President Dan Weiss Speaks to Alumni in New York

 

Dan Weiss at the Penn Club.
Dan Weiss at the Penn Club.

 

On a snowy Tuesday, Dec. 10, Dan Weiss spoke at the Penn Club in New York City—the first in a series of events created to give the Haverford community an opportunity to get to know the new College president. Despite the inclement weather, the audience grew to 115 attendees, including alumni, parents, and friends.

 

Dan Weiss takes a question from Joe Ballou ’06 during his event at the Penn Club in New York.
Dan Weiss takes a question from Joe Ballou ’06 during his event at the Penn Club in New York.

 

After an opening reception, Weiss highlighted the special opportunities but also unique responsibilities of a liberal arts college like Haverford. “The world of higher education means that our objective is raised to an even higher level,” he said. Weiss discussed the importance of a financial model that reflected strict accountability to the strategic plan and addressed positioning a learning environment in a fast-changing technological landscape. “If changes are necessary, we are prepared to make them,” he added.

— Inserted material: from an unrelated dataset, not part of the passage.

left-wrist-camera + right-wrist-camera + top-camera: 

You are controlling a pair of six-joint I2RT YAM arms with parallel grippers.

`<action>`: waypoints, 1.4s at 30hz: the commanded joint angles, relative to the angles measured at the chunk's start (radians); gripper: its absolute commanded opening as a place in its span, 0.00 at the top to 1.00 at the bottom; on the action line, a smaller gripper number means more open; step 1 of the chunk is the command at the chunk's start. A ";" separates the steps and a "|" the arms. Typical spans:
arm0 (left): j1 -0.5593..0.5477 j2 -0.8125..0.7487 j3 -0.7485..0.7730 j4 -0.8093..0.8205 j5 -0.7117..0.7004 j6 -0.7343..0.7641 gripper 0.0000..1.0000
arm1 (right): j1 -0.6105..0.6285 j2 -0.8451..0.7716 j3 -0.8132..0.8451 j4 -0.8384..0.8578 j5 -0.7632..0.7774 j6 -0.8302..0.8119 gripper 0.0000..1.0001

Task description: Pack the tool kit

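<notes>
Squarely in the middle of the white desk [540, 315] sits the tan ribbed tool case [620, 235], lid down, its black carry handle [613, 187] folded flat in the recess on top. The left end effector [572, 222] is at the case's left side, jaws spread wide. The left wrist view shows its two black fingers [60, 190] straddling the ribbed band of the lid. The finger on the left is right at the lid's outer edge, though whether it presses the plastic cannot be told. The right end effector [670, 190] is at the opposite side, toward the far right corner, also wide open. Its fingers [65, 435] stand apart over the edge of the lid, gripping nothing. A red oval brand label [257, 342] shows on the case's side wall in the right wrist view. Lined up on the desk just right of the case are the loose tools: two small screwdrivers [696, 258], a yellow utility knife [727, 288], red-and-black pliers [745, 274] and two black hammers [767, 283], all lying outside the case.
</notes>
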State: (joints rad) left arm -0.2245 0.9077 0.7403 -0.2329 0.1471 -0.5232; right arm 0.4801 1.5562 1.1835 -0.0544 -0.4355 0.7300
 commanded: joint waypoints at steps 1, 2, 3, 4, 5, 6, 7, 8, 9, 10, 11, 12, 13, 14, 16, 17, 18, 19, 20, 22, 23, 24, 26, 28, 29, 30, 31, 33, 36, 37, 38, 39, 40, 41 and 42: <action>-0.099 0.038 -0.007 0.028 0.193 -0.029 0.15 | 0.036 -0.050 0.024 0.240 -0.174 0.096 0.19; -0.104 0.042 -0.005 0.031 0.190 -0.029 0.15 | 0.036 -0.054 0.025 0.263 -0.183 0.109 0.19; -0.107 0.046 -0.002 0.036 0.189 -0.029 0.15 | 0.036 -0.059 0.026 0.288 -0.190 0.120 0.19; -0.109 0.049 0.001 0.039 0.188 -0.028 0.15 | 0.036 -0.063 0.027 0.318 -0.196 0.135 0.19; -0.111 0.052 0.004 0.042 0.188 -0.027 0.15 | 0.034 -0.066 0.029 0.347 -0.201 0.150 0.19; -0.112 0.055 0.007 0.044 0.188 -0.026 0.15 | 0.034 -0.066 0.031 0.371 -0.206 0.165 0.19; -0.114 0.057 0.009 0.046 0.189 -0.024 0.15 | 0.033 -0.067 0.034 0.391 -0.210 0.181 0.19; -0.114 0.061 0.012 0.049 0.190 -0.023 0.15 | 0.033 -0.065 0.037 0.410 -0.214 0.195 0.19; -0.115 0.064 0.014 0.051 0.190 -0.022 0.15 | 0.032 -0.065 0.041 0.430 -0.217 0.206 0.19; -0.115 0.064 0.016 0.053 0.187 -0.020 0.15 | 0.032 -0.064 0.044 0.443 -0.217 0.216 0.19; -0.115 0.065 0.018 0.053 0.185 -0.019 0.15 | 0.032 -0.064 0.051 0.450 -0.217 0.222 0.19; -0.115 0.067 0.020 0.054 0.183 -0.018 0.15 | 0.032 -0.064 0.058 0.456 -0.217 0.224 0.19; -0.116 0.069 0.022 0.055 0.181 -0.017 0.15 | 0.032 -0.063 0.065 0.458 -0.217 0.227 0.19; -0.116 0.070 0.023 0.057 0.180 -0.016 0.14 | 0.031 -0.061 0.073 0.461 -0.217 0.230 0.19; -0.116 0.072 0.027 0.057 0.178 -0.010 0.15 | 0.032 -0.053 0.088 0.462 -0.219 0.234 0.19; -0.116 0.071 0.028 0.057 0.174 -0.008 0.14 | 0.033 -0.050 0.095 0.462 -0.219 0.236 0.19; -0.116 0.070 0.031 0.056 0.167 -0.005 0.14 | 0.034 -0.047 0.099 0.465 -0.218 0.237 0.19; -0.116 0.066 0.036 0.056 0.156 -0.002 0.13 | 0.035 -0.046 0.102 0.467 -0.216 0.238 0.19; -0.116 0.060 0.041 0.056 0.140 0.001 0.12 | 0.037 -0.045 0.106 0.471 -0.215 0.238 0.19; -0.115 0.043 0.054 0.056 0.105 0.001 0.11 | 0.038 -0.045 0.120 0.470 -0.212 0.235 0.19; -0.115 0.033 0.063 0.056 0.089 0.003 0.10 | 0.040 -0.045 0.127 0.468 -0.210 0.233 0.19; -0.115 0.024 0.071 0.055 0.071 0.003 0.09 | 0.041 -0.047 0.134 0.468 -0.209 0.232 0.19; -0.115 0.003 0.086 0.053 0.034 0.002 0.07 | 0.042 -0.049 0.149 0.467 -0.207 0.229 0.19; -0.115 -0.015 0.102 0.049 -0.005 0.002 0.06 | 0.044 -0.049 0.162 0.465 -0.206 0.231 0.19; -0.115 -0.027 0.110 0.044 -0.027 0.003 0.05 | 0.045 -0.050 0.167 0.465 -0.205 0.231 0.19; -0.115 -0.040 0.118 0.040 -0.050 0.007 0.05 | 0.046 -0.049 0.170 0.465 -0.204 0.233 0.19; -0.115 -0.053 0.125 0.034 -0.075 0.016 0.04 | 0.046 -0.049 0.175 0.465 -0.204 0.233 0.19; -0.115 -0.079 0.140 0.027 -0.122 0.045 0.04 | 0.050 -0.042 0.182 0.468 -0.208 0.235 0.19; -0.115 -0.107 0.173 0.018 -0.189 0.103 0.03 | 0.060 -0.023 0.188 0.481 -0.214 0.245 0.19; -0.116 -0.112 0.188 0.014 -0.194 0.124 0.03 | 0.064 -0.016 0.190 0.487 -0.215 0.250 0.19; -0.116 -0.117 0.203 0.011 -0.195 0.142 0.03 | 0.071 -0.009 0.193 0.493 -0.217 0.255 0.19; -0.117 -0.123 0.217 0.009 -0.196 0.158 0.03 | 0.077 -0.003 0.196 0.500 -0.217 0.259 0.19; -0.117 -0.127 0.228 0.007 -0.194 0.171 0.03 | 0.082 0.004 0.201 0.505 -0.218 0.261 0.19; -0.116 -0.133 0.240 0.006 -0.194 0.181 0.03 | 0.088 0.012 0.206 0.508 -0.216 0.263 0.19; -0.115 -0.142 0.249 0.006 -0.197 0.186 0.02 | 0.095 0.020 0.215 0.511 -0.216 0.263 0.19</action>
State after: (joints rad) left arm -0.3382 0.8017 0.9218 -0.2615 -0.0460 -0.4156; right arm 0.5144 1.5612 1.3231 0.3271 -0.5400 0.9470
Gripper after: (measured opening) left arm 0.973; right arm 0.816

Weiss emphasized the College’s collaborations with Bryn Mawr, Swarthmore, and Penn and the need to leverage these partnerships to build an exciting new college environment.

Weiss was eloquent on the standards set by his predecessor Isaac Sharpless, who spoke a century ago of the need for an undergraduate experience of uncompromised quality. “And now we must build on these Quaker values,” Weiss said, “to create new learning environments—not just those that do exist, but those that should exist, where people can engage their own values.”

Weiss concluded by answering a number of thoughtful questions from the audience, and then spent time speaking informally with attendees. After the presentation he accepted an offer to grab a post-event drink with a group of young alumni, including Katherine Dopulos ’13.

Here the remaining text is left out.